Can you split them up into such? First should be really easy to review and second should then be straight forward as well by itself.

Also I was initially wondering why you used 2% rather than say 2 * rtt or something. 2% can be rather big for really long timeouts? I guess the question is: do the X ms grow with the time delta or are they rather constant?

jtl added a comment.Sep 26 2019, 8:27 PM
In D14387#476034, @bz wrote:

This may sound like a pain but as you already say in your message, this is two changes .. First .. Second ..
Can you split them up into such? First should be really easy to review and second should then be straight forward as well by itself.

I guess so. Normally, I'm agreeable to these requests, but this is one place where it seems to make more sense to just merge the changes as the end product will look quite different than the initial code.

Also I was initially wondering why you used 2% rather than say 2 * rtt or something. 2% can be rather big for really long timeouts? I guess the question is: do the X ms grow with the time delta or are they rather constant?

My general reasoning for using a percent of the keepalive interval was to be more precise as the keepalive interval was lower. My assumption is that the length of a keepalive interval is inversely proportional to the user's sensitivity to detecting dropped sessions.

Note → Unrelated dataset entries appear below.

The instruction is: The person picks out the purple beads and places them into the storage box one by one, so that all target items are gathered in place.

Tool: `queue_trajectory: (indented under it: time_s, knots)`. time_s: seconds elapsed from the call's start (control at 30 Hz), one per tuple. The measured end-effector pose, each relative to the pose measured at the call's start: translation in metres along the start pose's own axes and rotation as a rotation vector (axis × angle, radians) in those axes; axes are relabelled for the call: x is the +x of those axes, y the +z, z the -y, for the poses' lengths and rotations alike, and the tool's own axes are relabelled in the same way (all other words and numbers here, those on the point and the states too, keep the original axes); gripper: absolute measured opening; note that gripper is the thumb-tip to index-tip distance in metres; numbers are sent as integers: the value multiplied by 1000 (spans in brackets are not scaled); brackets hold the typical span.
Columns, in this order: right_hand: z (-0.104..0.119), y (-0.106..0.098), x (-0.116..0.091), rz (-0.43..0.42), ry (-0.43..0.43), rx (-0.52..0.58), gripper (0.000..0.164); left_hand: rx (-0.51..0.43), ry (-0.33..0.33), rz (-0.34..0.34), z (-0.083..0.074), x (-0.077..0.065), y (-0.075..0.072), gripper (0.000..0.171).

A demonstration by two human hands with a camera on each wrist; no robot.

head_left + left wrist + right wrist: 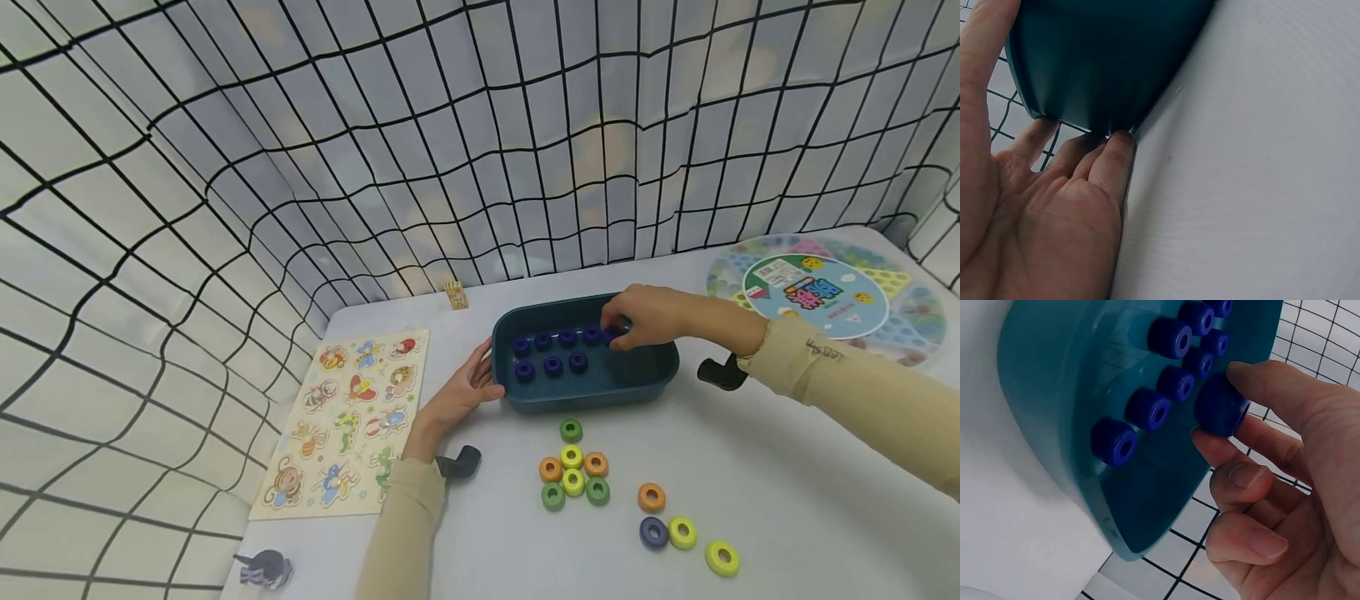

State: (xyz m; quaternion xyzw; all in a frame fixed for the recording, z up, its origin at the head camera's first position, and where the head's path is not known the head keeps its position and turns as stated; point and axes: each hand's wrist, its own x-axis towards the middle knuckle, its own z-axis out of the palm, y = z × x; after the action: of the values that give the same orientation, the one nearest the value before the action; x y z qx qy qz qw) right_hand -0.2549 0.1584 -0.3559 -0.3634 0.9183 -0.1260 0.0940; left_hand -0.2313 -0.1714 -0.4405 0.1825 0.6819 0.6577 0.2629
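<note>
A dark teal tray (592, 398) holds several dark blue ring beads (552, 367) in two rows. My right hand (647, 317) is over its right part. In the right wrist view, thumb and index finger pinch one blue bead (1219, 406) just above the others, while the remaining fingers stay bent and free of it. My left hand (465, 392) is at the tray's left end. In the left wrist view, its fingertips (1119, 147) touch the tray wall (1097, 69), and the thumb extends along the other side. Whether the thumb presses the tray is hard to tell.
Green, yellow and orange rings (572, 456) lie grouped before the tray, with several loose rings (682, 532) nearer right. An animal-picture board (345, 417) lies left, a round printed sheet (817, 296) right. A small yellow piece (456, 295) sits behind. Black netting (525, 125) surrounds the table.
</note>
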Motion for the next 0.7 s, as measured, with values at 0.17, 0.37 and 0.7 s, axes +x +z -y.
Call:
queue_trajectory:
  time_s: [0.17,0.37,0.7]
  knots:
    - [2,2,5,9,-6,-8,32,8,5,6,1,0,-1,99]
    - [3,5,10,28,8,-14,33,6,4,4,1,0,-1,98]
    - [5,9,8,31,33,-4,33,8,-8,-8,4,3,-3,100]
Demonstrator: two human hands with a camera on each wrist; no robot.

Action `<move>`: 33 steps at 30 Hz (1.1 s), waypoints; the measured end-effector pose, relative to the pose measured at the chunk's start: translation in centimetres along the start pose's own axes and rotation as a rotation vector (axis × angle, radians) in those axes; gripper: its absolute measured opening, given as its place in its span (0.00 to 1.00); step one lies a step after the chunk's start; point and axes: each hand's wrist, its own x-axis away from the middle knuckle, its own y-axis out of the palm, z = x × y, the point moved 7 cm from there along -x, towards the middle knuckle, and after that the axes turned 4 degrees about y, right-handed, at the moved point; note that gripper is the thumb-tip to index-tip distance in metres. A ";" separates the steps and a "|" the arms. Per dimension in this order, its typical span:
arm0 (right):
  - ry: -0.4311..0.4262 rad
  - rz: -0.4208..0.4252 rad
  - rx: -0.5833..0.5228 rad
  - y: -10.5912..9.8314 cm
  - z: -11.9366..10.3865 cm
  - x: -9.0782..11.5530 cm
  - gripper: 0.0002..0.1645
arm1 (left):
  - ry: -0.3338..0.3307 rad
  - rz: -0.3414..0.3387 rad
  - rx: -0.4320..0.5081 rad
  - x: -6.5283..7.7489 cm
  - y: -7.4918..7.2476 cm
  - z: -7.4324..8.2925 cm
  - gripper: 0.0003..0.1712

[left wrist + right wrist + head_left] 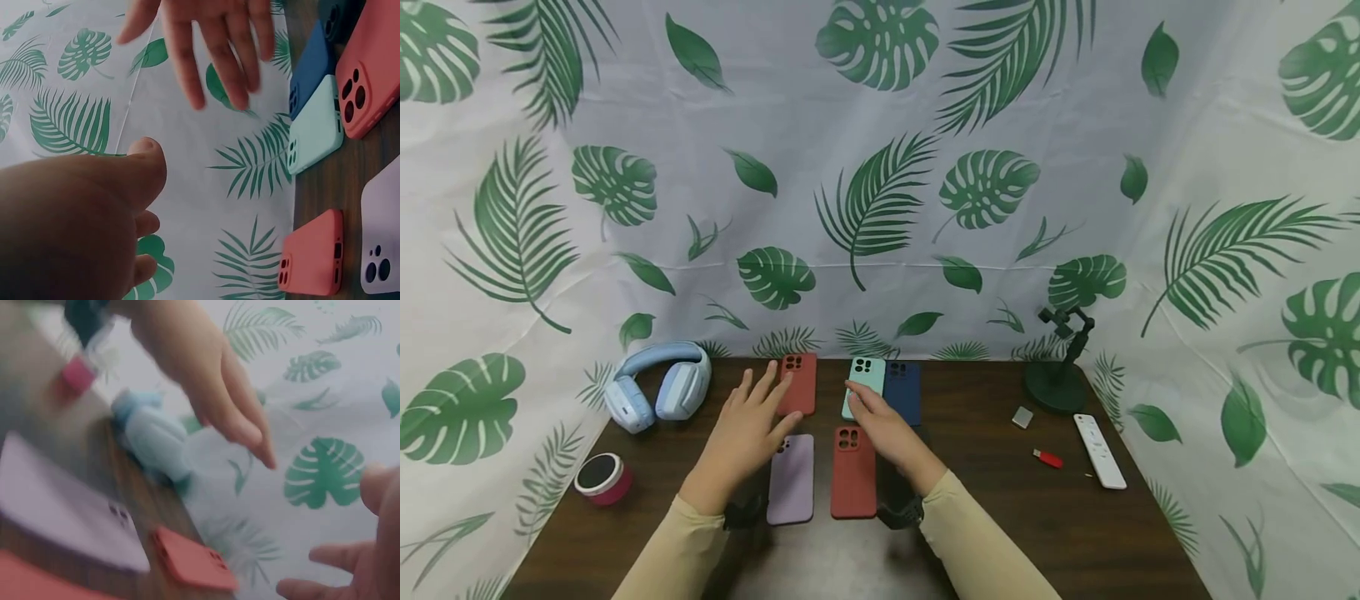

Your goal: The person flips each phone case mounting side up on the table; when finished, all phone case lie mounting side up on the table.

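Nearer the left hand than the right hand, both with fingers extended and empty, the purple phone case lies bodyward of the left fingertips, lengthwise front-to-back.

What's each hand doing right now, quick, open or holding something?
Left hand: open, fingers spread, holding nothing.
Right hand: open, fingers extended, holding nothing.

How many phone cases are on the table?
6. Back row: red case, mint case, navy case. Front row: lavender case, another red case, and a dark case mostly behind the right hand in the head view. Others could be hidden.
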 end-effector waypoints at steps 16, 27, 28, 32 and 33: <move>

In other words, if someone uses a really large RTT (e.g. 24 hours), are they really going to be upset if it varies by 2% (28.8 minutes)? OTOH, someone with a really small (e.g. 5-second) keepalive interval may well care if the interval is off by 2 * RTT, assuming RTT is > 100 ms.

In the completely idle-session case, the delta between when the callout happens and when the keepalive interval expires is generally between 1 and 2 RTTs. However, RTT measurements for mostly-idle sessions may or may not be accurate. So, I'm not sure an RTT-based approach will always produce accurate results.

tuexen added inline comments.Sep 29 2019, 11:41 AM
sys/netinet/tcp_timer.c
141

I'm wondering if it would be better to use a SYSCTL_PROC where a function is used to enforce that tcp_keepslop is between 0 and 100. At least in some places we do input validation for sysctl-variables.

477

Line 477 is a duplicate of line 463. So I think line 477 can be removed.